[WORK TASK]
Which lines in the records below include the word "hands"? Report each of them in full.
§ §
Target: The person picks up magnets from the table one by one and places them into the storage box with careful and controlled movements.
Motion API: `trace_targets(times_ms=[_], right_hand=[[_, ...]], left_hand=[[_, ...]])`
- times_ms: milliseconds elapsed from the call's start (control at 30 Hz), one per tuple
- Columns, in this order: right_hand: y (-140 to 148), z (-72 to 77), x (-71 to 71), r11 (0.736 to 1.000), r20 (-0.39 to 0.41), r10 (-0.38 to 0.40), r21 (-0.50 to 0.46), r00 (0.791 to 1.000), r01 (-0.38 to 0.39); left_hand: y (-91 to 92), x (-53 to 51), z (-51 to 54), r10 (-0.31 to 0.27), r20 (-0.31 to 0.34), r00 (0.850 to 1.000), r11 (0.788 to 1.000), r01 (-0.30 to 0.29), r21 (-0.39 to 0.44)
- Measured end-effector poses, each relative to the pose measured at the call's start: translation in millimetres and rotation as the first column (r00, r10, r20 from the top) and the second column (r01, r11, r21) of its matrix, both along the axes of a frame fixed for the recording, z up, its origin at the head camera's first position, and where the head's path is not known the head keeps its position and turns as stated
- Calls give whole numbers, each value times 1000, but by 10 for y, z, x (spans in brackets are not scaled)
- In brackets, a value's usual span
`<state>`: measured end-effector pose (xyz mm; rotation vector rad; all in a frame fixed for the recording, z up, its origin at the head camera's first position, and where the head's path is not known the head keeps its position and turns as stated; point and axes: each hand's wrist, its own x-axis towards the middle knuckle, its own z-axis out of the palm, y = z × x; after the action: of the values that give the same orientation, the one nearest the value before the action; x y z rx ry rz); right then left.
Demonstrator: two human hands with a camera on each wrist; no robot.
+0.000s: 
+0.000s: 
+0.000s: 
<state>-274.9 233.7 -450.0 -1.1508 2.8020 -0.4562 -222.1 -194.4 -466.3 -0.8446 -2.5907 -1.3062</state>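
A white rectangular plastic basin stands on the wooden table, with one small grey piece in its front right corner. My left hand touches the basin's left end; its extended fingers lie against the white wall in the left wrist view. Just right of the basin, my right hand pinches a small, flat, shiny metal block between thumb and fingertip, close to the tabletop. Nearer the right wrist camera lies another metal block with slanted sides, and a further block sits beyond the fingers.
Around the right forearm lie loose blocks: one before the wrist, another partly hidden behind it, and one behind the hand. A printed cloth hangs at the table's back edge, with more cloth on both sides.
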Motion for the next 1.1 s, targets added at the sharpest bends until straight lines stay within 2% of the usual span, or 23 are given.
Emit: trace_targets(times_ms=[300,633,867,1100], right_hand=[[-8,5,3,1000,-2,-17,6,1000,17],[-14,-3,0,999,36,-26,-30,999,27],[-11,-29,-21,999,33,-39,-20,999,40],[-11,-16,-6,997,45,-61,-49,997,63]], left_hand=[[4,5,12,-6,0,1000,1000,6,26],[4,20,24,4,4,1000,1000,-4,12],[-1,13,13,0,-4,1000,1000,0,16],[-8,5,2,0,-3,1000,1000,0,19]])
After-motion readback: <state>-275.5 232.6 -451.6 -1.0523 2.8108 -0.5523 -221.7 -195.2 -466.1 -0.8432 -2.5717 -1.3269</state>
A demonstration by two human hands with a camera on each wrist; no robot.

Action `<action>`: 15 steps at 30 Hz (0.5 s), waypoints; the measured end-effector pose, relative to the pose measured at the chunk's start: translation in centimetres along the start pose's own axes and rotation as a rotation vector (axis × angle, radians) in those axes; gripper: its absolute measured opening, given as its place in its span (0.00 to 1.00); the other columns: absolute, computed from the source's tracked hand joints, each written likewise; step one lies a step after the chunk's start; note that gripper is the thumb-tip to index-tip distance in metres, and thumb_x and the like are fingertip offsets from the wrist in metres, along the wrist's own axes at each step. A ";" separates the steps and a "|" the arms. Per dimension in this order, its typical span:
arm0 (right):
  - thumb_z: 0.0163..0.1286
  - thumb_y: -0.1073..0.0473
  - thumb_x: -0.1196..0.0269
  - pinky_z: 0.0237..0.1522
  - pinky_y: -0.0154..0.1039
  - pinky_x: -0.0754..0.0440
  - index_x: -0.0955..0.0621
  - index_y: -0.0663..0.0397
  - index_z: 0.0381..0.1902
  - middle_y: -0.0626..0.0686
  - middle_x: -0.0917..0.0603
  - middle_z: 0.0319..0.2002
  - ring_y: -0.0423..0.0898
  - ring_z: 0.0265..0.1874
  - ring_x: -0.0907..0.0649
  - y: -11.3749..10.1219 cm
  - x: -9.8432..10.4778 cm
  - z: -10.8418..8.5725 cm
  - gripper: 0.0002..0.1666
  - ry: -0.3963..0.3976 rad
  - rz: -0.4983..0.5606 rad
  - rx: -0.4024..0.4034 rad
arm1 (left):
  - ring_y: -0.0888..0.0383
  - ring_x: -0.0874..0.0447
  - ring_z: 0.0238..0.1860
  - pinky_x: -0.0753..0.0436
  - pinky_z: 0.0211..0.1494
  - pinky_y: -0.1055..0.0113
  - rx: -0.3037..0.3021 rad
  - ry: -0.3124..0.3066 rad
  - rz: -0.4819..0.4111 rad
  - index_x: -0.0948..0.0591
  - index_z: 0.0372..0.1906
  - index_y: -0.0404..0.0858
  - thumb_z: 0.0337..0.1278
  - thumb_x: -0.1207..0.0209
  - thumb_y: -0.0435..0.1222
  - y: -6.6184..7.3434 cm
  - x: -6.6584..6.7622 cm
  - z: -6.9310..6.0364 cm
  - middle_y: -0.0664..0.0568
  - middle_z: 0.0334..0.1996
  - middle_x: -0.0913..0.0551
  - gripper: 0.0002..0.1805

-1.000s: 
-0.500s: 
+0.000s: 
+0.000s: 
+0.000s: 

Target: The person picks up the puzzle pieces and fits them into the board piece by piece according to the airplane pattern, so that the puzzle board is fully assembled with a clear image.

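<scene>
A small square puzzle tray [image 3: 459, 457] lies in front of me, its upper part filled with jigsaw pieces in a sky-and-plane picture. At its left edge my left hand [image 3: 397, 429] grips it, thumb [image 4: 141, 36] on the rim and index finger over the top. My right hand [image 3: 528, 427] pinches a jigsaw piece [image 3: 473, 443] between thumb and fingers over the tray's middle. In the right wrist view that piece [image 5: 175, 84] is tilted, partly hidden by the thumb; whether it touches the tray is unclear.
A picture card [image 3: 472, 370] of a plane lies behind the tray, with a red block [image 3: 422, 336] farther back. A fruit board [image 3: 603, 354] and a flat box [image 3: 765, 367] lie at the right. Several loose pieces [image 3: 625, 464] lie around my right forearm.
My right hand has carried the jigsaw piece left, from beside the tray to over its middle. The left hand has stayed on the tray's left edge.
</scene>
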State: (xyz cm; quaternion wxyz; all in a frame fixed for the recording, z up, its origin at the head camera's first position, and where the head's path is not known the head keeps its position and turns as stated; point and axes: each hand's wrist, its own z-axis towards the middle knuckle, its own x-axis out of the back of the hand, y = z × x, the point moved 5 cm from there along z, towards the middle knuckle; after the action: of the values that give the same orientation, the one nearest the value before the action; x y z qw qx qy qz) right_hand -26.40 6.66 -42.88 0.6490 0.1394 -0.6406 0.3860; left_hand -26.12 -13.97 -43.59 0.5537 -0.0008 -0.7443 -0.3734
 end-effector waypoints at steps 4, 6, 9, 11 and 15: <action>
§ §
[RESULT FOR THIS TASK]
Demonstrator: two human hands with a camera on each wrist; no robot.
A demonstration by two human hands with a camera on each wrist; no robot.

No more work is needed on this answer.